Print all the records exactly, please.
───── Input data ─────
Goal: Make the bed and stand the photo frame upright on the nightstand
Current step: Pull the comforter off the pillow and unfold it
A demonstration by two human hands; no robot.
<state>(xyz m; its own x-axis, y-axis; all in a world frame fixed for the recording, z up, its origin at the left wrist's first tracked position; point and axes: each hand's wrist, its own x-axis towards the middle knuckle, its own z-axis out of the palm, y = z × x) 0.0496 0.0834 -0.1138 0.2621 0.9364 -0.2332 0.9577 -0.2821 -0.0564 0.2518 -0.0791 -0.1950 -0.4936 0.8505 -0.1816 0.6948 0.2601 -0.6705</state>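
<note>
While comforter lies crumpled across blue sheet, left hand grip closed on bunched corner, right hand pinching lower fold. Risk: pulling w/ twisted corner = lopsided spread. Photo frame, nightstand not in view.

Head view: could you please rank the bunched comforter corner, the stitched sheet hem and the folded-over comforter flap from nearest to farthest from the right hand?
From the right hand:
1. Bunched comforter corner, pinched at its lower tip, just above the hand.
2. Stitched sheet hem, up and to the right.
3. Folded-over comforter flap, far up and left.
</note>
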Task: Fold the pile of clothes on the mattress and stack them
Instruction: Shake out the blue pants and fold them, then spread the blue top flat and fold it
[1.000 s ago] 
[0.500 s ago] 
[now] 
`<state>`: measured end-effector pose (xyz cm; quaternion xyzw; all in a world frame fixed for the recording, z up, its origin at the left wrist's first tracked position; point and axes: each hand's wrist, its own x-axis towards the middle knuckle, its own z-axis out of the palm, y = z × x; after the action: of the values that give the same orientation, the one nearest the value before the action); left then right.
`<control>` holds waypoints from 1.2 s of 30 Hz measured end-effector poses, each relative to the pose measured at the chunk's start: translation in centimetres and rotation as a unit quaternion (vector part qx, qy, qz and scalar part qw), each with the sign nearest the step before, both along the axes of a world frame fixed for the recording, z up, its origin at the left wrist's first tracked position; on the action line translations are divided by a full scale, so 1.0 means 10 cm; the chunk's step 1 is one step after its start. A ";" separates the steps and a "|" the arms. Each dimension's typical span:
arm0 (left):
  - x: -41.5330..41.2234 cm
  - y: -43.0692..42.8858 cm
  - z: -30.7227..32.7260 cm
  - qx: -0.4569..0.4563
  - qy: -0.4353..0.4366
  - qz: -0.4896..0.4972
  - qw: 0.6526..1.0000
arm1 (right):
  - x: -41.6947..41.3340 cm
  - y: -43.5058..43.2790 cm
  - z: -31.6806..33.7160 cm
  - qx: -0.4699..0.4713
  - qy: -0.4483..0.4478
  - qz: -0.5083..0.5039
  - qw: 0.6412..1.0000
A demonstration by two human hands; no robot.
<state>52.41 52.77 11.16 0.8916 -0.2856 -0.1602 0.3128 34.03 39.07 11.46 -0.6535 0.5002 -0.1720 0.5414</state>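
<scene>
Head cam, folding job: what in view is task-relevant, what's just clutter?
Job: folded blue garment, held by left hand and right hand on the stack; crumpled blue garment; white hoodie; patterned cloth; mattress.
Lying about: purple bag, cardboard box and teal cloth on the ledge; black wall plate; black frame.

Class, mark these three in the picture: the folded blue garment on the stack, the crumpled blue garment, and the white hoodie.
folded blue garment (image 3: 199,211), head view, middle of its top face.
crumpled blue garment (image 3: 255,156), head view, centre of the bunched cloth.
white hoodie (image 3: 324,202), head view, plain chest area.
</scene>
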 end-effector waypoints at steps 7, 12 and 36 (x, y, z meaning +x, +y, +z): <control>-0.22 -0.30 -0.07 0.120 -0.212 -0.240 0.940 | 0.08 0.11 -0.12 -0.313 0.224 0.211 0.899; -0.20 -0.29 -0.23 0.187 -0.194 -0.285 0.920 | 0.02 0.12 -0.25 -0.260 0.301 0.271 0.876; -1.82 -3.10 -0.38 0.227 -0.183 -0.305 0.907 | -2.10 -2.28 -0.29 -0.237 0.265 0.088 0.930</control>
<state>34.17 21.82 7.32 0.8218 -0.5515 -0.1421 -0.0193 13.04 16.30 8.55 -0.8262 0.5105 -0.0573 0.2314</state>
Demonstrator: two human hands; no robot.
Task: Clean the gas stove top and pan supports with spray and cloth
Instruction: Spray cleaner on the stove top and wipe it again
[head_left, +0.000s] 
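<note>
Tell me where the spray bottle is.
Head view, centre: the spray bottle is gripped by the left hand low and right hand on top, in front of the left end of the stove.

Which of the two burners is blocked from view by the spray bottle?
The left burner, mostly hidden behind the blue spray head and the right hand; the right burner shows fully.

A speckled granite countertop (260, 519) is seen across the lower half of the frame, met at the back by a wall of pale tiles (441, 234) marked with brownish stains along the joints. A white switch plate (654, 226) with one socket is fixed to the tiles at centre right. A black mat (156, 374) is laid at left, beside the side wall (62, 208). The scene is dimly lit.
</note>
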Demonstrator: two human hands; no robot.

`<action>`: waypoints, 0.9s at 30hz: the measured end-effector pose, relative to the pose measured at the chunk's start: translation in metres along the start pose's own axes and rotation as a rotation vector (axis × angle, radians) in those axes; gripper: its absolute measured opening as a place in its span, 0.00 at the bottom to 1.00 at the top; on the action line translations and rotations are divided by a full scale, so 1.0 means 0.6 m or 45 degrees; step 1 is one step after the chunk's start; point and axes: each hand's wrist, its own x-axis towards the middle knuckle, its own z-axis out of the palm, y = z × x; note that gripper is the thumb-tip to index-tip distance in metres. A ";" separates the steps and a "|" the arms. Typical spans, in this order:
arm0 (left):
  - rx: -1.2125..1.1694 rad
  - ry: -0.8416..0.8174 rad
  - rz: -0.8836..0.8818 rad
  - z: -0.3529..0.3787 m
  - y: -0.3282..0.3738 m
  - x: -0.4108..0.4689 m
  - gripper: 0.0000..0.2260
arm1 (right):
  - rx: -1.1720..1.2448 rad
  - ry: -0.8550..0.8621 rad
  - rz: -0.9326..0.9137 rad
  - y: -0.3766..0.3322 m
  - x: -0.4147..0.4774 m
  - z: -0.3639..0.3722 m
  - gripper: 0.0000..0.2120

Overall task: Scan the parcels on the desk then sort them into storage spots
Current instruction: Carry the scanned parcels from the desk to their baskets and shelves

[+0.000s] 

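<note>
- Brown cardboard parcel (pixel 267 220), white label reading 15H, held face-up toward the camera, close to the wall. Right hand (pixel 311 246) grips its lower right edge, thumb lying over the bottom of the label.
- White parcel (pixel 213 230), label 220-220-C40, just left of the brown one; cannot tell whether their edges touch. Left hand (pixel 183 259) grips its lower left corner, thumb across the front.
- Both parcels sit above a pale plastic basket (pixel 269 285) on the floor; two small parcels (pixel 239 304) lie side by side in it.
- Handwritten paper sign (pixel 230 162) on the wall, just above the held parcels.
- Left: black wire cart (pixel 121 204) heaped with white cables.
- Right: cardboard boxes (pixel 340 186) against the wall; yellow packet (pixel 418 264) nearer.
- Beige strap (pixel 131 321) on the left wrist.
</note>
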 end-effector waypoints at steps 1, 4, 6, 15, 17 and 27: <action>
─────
> [Written response]
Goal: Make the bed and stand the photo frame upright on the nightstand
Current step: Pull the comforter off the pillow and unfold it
A demonstration by two human hands; no robot.
<state>(xyz m; its own x-axis, y-axis; all in a world frame fixed for the recording, z up, its origin at the left wrist's first tracked position; point and axes: each hand's wrist, its own x-axis towards the middle knuckle, its own z-axis out of the palm, y = z × x) 0.0496 0.0834 -0.1138 0.2621 0.9364 -0.2332 0.9577 -0.2821 -0.0564 0.2518 -0.0791 -0.1950 -0.4936 0.8505 -0.1816 0.6948 0.2601 -0.6705</state>
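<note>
While comforter lies crumpled across blue sheet, left hand grip closed on bunched corner, right hand pinching lower fold. Risk: pulling w/ twisted corner = lopsided spread. Photo frame, nightstand not in view.

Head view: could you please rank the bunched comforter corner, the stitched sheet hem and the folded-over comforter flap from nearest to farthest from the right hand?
From the right hand:
1. Bunched comforter corner, pinched at its lower tip, just above the hand.
2. Stitched sheet hem, up and to the right.
3. Folded-over comforter flap, far up and left.
</note>
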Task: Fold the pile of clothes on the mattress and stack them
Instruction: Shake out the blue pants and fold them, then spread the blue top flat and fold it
[1.000 s ago] 
[0.500 s ago] 
[now] 
`<state>`: measured end-effector pose (xyz cm; quaternion xyzw; all in a world frame fixed for the recording, z up, its origin at the left wrist's first tracked position; point and axes: each hand's wrist, its own x-axis towards the middle knuckle, its own z-axis out of the palm, y = z × x; after the action: of the values that give the same orientation, the one nearest the value before the action); left then right.
`<control>` holds waypoints from 1.2 s of 30 Hz measured end-effector poses, each relative to the pose measured at the chunk's start: translation in centimetres and rotation as a unit quaternion (vector part qx, qy, qz and scalar part qw), each with the sign nearest the step before, both along the axes of a world frame fixed for the recording, z up, its origin at the left wrist's first tracked position; on the action line translations are divided by a full scale, so 1.0 means 10 cm; the chunk's step 1 is one step after its start. A ";" separates the steps and a "|" the arms. Each dimension's typical span:
arm0 (left):
  - x: -41.5330..41.2234 cm
  - y: -43.0692..42.8858 cm
  - z: -30.7227..32.7260 cm
  - qx: -0.4569..0.4563
  - qy: -0.4353..0.4366
  - qz: -0.4896..0.4972
  - qw: 0.6526..1.0000
arm1 (right):
  - x: -41.6947..41.3340 cm
  - y: -43.5058..43.2790 cm
  - z: -31.6806..33.7160 cm
  - qx: -0.4699..0.4713
  - qy: -0.4483..0.4478
  - qz: -0.5083..0.5039
  - qw: 0.6412..1.0000
A demonstration by two human hands; no robot.
<state>52.41 52.77 11.16 0.8916 -0.2856 -0.1602 0.3128 34.03 39.07 11.46 -0.6535 0.5002 -0.1720 0.5414</state>
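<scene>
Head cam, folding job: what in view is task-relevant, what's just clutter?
Job: folded blue garment, held by left hand and right hand on the stack; crumpled blue garment; white hoodie; patterned cloth; mattress.
Lying about: purple bag, cardboard box and teal cloth on the ledge; black wall plate; black frame.

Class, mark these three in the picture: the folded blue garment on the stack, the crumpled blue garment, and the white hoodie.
folded blue garment (image 3: 199,211), head view, middle of its top face.
crumpled blue garment (image 3: 255,156), head view, centre of the bunched cloth.
white hoodie (image 3: 324,202), head view, plain chest area.
</scene>
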 end-effector waypoints at steps 7, 12 and 36 (x, y, z meaning +x, +y, +z): <control>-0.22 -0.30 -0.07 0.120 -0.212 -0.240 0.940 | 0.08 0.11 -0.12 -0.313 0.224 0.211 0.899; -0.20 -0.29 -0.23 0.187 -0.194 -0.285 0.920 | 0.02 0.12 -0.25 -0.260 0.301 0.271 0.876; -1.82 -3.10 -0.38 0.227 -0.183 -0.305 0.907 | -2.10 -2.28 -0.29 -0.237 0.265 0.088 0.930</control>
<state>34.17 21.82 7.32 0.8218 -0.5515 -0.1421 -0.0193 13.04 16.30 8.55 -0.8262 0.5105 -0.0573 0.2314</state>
Demonstrator: two human hands; no robot.
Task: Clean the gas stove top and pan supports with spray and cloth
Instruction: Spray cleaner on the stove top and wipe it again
[head_left, +0.000s] 
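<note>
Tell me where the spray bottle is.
Head view, centre: the spray bottle is gripped by the left hand low and right hand on top, in front of the left end of the stove.

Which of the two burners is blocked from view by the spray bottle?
The left burner, mostly hidden behind the blue spray head and the right hand; the right burner shows fully.

A speckled granite countertop (260, 519) is seen across the lower half of the frame, met at the back by a wall of pale tiles (441, 234) marked with brownish stains along the joints. A white switch plate (654, 226) with one socket is fixed to the tiles at centre right. A black mat (156, 374) is laid at left, beside the side wall (62, 208). The scene is dimly lit.
</note>
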Demonstrator: two human hands; no robot.

`<action>`: waypoints, 0.9s at 30hz: the measured end-effector pose, relative to the pose measured at the chunk's start: translation in metres along the start pose's own axes and rotation as a rotation vector (axis × angle, radians) in those axes; gripper: its absolute measured opening as a place in its span, 0.00 at the bottom to 1.00 at the top; on the action line translations and rotations are divided by a full scale, so 1.0 means 0.6 m or 45 degrees; step 1 is one step after the chunk's start; point and axes: each hand's wrist, its own x-axis towards the middle knuckle, its own z-axis out of the palm, y = z × x; note that gripper is the thumb-tip to index-tip distance in metres. A ";" separates the steps and a "|" the arms. Typical spans, in this order:
arm0 (left):
  - rx: -1.2125..1.1694 rad
  - ry: -0.8416..0.8174 rad
  - rz: -0.8836..0.8818 rad
  - z: -0.3529..0.3787 m
  - y: -0.3282..0.3738 m
  - x: -0.4108..0.4689 m
  - gripper: 0.0000..0.2260
arm1 (right):
  - rx: -1.1720..1.2448 rad
  - ry: -0.8550..0.8621 rad
  - rz: -0.9326..0.9137 rad
  - y: -0.3766..0.3322 m
  - x: -0.4147..0.4774 m
  - z: -0.3639..0.3722 m
  - gripper: 0.0000..0.2120

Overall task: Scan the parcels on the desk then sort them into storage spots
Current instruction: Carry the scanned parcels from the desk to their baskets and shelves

[+0.000s] 

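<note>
- Brown cardboard parcel (pixel 267 220), white label reading 15H, held face-up toward the camera, close to the wall. Right hand (pixel 311 246) grips its lower right edge, thumb lying over the bottom of the label.
- White parcel (pixel 213 230), label 220-220-C40, just left of the brown one; cannot tell whether their edges touch. Left hand (pixel 183 259) grips its lower left corner, thumb across the front.
- Both parcels sit above a pale plastic basket (pixel 269 285) on the floor; two small parcels (pixel 239 304) lie side by side in it.
- Handwritten paper sign (pixel 230 162) on the wall, just above the held parcels.
- Left: black wire cart (pixel 121 204) heaped with white cables.
- Right: cardboard boxes (pixel 340 186) against the wall; yellow packet (pixel 418 264) nearer.
- Beige strap (pixel 131 321) on the left wrist.
</note>
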 end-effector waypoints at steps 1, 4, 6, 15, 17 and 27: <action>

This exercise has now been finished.